**ASSIGNMENT:** Although the listing contains pictures, reproduce only its text, exactly as written.

**SUPPLIED INFORMATION:**
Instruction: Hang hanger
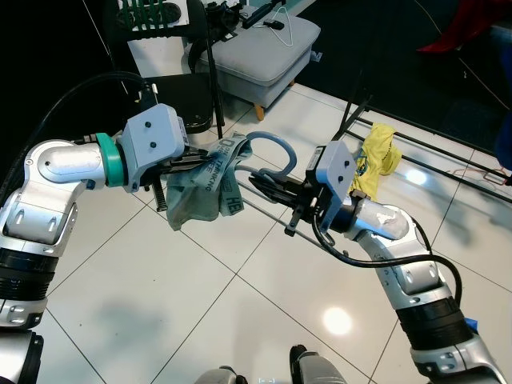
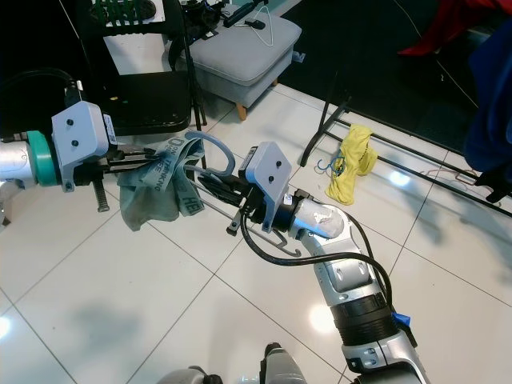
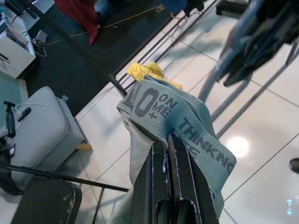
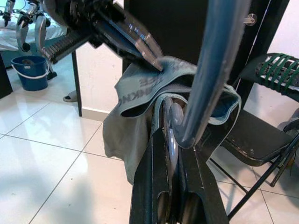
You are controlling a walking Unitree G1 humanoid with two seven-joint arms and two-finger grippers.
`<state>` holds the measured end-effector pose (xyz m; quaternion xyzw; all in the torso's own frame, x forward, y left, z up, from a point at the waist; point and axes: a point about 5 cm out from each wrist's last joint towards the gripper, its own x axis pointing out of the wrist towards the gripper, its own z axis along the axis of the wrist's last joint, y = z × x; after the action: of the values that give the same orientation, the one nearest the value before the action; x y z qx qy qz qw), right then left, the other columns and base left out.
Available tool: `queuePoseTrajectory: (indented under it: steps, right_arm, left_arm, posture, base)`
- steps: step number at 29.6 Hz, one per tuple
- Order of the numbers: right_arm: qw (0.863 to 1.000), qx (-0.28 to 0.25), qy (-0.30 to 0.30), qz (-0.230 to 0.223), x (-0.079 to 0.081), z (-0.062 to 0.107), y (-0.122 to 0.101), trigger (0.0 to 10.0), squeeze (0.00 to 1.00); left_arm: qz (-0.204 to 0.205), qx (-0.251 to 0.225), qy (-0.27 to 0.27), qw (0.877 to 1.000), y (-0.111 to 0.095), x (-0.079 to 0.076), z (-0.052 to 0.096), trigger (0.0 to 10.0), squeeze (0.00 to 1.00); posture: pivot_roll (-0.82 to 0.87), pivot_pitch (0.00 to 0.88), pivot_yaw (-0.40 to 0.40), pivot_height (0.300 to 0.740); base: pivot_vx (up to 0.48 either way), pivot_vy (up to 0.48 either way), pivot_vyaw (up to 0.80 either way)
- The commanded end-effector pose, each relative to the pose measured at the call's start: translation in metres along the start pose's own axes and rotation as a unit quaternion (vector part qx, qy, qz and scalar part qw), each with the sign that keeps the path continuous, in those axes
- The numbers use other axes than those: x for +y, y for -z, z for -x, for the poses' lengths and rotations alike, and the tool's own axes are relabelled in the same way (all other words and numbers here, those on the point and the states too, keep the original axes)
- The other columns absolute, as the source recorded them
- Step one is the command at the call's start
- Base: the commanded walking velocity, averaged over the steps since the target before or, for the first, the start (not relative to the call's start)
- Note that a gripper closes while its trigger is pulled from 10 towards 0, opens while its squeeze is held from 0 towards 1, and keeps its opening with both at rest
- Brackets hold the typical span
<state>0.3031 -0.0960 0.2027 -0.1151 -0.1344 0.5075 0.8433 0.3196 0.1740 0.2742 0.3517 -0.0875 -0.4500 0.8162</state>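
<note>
A blue-grey plastic hanger is held in mid-air in front of me, with a grey-green shirt printed with dark lettering draped over it. My right gripper is shut on the hanger's body just below the hook; the right wrist view has the hanger curving up from between its fingers. From the left, my left gripper is shut on a fold of the shirt near its collar. Most of the hanger's arms are hidden under the cloth.
A black clothes-rack base runs across the white tiles behind my right arm, with a yellow garment hanging low on it. A black folding chair and a grey ottoman stand beyond. Red cloth is at the far right.
</note>
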Motion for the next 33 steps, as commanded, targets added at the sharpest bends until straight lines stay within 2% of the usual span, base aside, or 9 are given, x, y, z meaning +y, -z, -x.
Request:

**ANSWER TO THIS PROBLEM:**
Instruction: Hang hanger
You are controlling a walking Unitree G1 humanoid with two seven-joint arms and two-finger grippers.
`<state>` holds the measured end-effector pose (xyz m; quaternion xyzw; all in the torso's own frame, x forward, y left, z up, from a point at the waist; point and axes: a point about 5 cm out from each wrist's last joint towards the gripper, its own x axis pointing out of the wrist towards the gripper, its own z axis along the axis of the wrist's last joint, y = z × x; after the action: of the values that give the same orientation, the one nearest the value before the action; x y z qx qy qz qw), right then left, the other columns and base left out.
Available tool: `queuePoseTrajectory: (indented under it: steps, right_arm, left_arm, posture, base)`
- steps: step number at 29.6 Hz, one per tuple
- Order of the numbers: right_arm: qw (0.863 to 1.000), qx (-0.28 to 0.25), qy (-0.30 to 0.30), qz (-0.230 to 0.223), x (-0.079 to 0.081), z (-0.062 to 0.107), y (-0.122 to 0.101), trigger (0.0 to 10.0), squeeze (0.00 to 1.00); left_arm: qz (-0.204 to 0.205), qx (-0.251 to 0.225), qy (-0.27 to 0.27), qw (0.877 to 1.000), y (-0.111 to 0.095), x (-0.079 to 0.076), z (-0.052 to 0.096), trigger (0.0 to 10.0), squeeze (0.00 to 1.00); posture: pivot_roll (-0.82 to 0.87), pivot_pitch (0.00 to 0.88), pivot_yaw (-0.40 to 0.40), pivot_height (0.300 to 0.740); base: pivot_vx (up to 0.48 either way), pivot_vy (up to 0.48 either way), pivot_vyaw (up to 0.80 either way)
- The commanded end-effector pose, each relative to the pose measured at the call's start: translation in metres along the start pose's own axes and rotation as a unit quaternion (vector part qx, qy, qz and scalar part qw), each with the sign that keeps the path continuous, in those axes
- The numbers use other axes than those: x for +y, y for -z, z for -x, for the poses' lengths and rotations alike, and the tool's own axes are relabelled in the same way (all other words and numbers here, those on the point and the states too, keep the original axes)
- The other columns absolute, as the source recorded them
- Step one is the command at the call's start
- Base: the commanded walking velocity, averaged over the steps since the target before or, for the first, the start (not relative to the call's start)
- Note that a gripper closes while its trigger is pulled from 10 towards 0, opens while its squeeze is held from 0 towards 1, and keeps its opening with both at rest
- Brackets hold the typical span
<state>0.3031 -0.0960 0.2027 -0.1151 -0.1344 0.5075 0.8433 0.3196 0.1740 0.2742 0.3517 -0.0875 -0.4500 0.8162</state>
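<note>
A blue-grey plastic hanger is held in mid-air in front of me, with a grey-green shirt printed with dark lettering draped over it. My right gripper is shut on the hanger's body just below the hook; the right wrist view has the hanger curving up from between its fingers. From the left, my left gripper is shut on a fold of the shirt near its collar. Most of the hanger's arms are hidden under the cloth.
A black clothes-rack base runs across the white tiles behind my right arm, with a yellow garment hanging low on it. A black folding chair and a grey ottoman stand beyond. Red cloth is at the far right.
</note>
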Motion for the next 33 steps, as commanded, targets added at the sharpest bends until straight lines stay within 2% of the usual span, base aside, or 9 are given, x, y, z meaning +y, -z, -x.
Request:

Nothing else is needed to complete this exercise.